Mais uma semana com muitos assuntos candentes e que mereceriam aclaramentos técnicos desta nossa coluna, escolhemos o da decisão do Supremo Tribunal Federal (STF) permitindo a municípios e estados que comprem vacinas por si mesmos.
Por algumas pessoas, acerca da nossa atual situação sanitária, fui interpelado com a seguinte afirmação: “estamos assim porque o STF tirou o poder do Presidente e deu para governadores e prefeitos”. Seguindo o objetivo didático desta coluna, buscaremos esclarecer o contexto dessa decisão e como funciona nossa federação nesses casos de competência comum.

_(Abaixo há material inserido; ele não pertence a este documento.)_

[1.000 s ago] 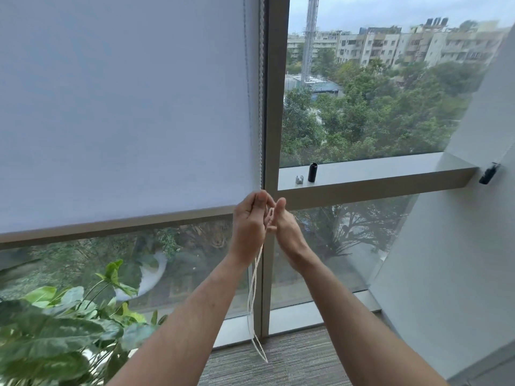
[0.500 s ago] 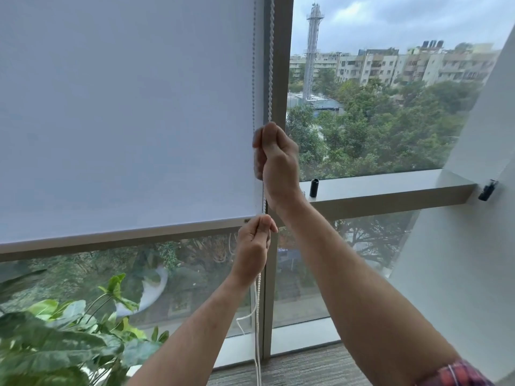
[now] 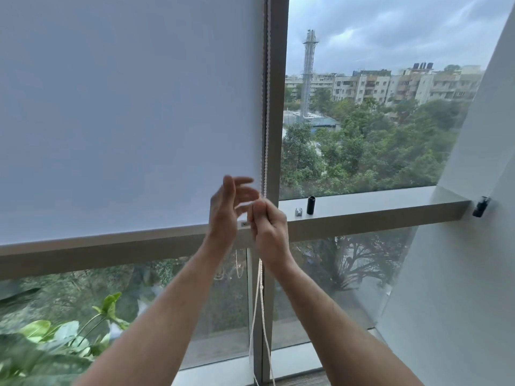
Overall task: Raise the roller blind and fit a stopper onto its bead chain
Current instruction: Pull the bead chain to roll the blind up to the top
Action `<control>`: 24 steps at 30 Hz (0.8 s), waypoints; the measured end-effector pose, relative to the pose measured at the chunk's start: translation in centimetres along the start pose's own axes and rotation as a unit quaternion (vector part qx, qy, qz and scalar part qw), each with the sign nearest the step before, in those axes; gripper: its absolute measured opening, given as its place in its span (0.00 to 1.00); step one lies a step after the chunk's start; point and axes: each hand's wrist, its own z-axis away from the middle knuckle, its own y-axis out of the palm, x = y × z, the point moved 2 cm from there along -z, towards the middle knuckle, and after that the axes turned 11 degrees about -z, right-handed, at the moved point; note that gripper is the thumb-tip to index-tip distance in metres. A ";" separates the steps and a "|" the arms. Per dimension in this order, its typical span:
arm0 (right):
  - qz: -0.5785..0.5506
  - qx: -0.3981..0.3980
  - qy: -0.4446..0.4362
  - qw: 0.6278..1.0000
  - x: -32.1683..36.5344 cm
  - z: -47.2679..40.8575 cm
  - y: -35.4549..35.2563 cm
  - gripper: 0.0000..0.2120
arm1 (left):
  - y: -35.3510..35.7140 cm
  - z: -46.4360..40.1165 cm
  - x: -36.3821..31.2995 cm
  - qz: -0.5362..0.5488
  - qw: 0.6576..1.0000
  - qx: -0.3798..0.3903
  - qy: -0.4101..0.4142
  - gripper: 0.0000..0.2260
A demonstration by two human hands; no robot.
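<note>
The white roller blind [image 3: 125, 121] covers the left window pane, and its bottom bar [image 3: 111, 239] hangs at about sill height. Its white bead chain [image 3: 264, 107] runs down the window post and loops near the floor. My right hand [image 3: 269, 232] is closed around the chain just below the blind's lower right corner. My left hand [image 3: 227, 210] is beside it with fingers spread, blurred, off the chain. A small clear stopper [image 3: 298, 212] and a black cylinder [image 3: 311, 205] stand on the window sill [image 3: 376, 206], right of my hands.
A grey window post [image 3: 276, 135] divides the panes. A leafy green plant [image 3: 50, 344] fills the lower left. A white slanted wall [image 3: 459, 274] with a small black fitting [image 3: 481, 206] closes off the right side. Carpet shows at the bottom.
My right hand has come down the chain from above sill height to just below the blind's corner. My left hand has let go of the chain and lifted, fingers apart.
</note>
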 end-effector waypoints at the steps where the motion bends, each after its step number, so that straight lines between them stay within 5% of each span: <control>1: 0.010 0.000 0.006 1.000 -0.7 0.6 -0.2 0.17 | 0.2 -1.0 -1.6 0.009 1.000 0.013 0.023 0.31; 6: 0.026 -0.006 0.040 0.999 -2.5 2.7 -0.9 0.19 | 2.9 -4.0 -6.9 0.019 0.995 0.057 0.076 0.16; 15: -0.015 0.069 0.110 0.991 -2.1 2.0 -2.1 0.20 | 4.3 -3.3 -5.8 0.025 0.994 -0.031 0.101 0.17; 18: 0.028 0.061 0.106 0.992 -0.6 -0.2 -2.5 0.32 | 4.5 -2.2 -3.9 -0.001 0.996 -0.035 0.088 0.17; 24: -0.058 0.003 0.042 0.997 6.3 -6.2 -0.8 0.22 | 4.2 -0.1 -0.2 0.008 0.998 -0.035 0.045 0.14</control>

Aos nove dias do mês de dezembro de 2020, o Conselho Federal da OAB ajuizou uma ação chamada de ADPF (Ação de Descumprimento de Preceito Fundamental), diretamente no STF, alegando que o Poder Executivo federal estaria inerte em relação a um plano definitivo nacional de imunização contra a Covid-19, com consequente lesão à saúde dos brasileiros.
Dois artigos da nossa Constituição Federal são essenciais aqui, um deles é o art. 196, que diz que “a saúde é um direito de todos e dever do Estado” e que será garantido por meio de “políticas sociais e econômicas que visem à redução de doença”, o outro deles é o art. 23, que é o ponto chave para entender o que ocorreu, ele diz que é competência COMUM da União, dos estados, do Distrito Federal e dos municípios cuidar da saúde, que engloba, por óbvio, medidas contra a Covid-19.

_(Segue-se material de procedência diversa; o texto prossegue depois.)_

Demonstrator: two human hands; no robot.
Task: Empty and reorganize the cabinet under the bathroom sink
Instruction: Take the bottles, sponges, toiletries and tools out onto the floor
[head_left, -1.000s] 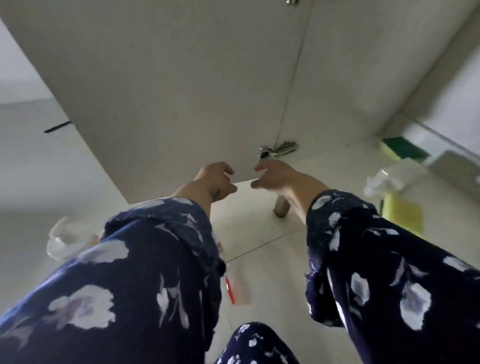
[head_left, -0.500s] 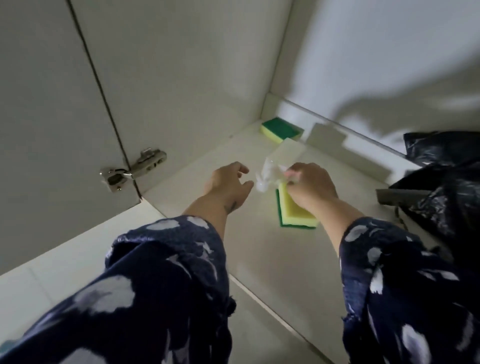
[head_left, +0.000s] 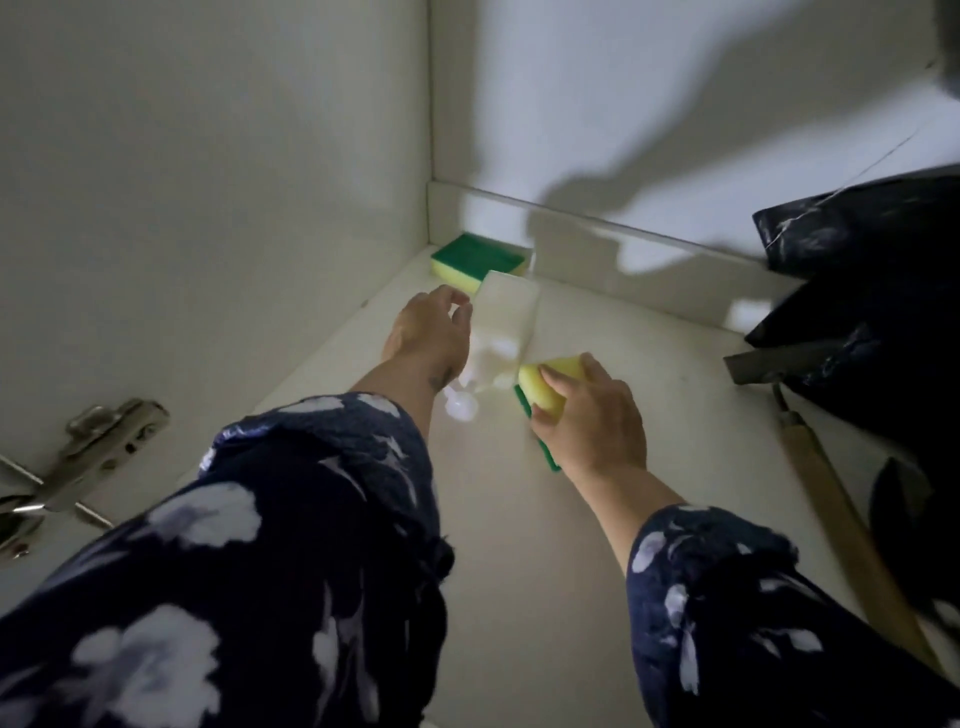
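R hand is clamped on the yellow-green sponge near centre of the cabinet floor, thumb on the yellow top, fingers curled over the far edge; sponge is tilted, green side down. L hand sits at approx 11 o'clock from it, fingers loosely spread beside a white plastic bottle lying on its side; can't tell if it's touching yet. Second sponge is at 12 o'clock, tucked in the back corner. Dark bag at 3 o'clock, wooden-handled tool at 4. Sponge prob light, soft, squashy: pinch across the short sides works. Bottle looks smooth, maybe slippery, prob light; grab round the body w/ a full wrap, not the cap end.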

Qual a distribuição ideal de atividades nesses casos de competência comum? Que a União, que tem uma visão a nível de país, coordenasse as ações e políticas públicas de estados e municípios nesse setor. Ela faria o Plano Nacional de Imunização, incluindo nele todas as vacinas seguras e eficazes, e os estados e municípios o executariam.
Voltando ao que foi decidido no dia 24 de fevereiro deste ano pelo STF: caso o plano de imunização fosse descumprido pela União, ou se a cobertura imunológica fosse demorada, os estados e municípios poderiam conceder à população as vacinas que possuíssem, desde que tivessem sido aprovadas pela Anvisa e caso esta agência não expedisse autorização competente em 72 horas, estados e municípios poderiam importar vacinas que já tivessem sido registradas nos Estados Unidos, União Europeia, Japão ou China ou em caráter emergencial no Brasil.
Na sequência, os municípios começaram a se unir em uma Frente Nacional de Prefeitos (FNP) para negociar em melhores condições com os laboratórios estrangeiros. Juridicamente chamada de consórcio público e amparado pela Lei nº 11.107 de 2005, nosso município aprovou o ingresso nesse consórcio em 10 de março de 2021, por meio da Lei municipal nº 6.679.
Resumindo então, a Lei 6.259 de 1975 atribui à União a competência para elaborar o Programa Nacional de Imunização, cabendo aos estados e municípios executá-lo. A matéria da saúde é de competência comum de União, estados e municípios, conforme artigo 23 da nossa Constituição Federal. Devido às manifestações da Presidência da República, transparecendo inércia e omissão em relação a uma política pública de imunização da população brasileira, o Conselho Federal da OAB achou por bem ajuizar uma ADPF, visando a que estados e municípios pudessem adquirir e administrar vacinas no caso de inércia concreta do poder federal, buscando uma decisão judicial para o que já está em nossa Constituição.
Concluindo, o STF não tirou o poder do governo federal, já que ele continua com o poder para imunizar a população em atividades conjuntas com estados e municípios. Para nós, que aguardamos ansiosos pelo imunizante, agora teremos junto da União mais de 5000 municípios e os 27 estados também com a possibilidade de comprar vacinas, o que não parece ser prejudicial à nossa saúde.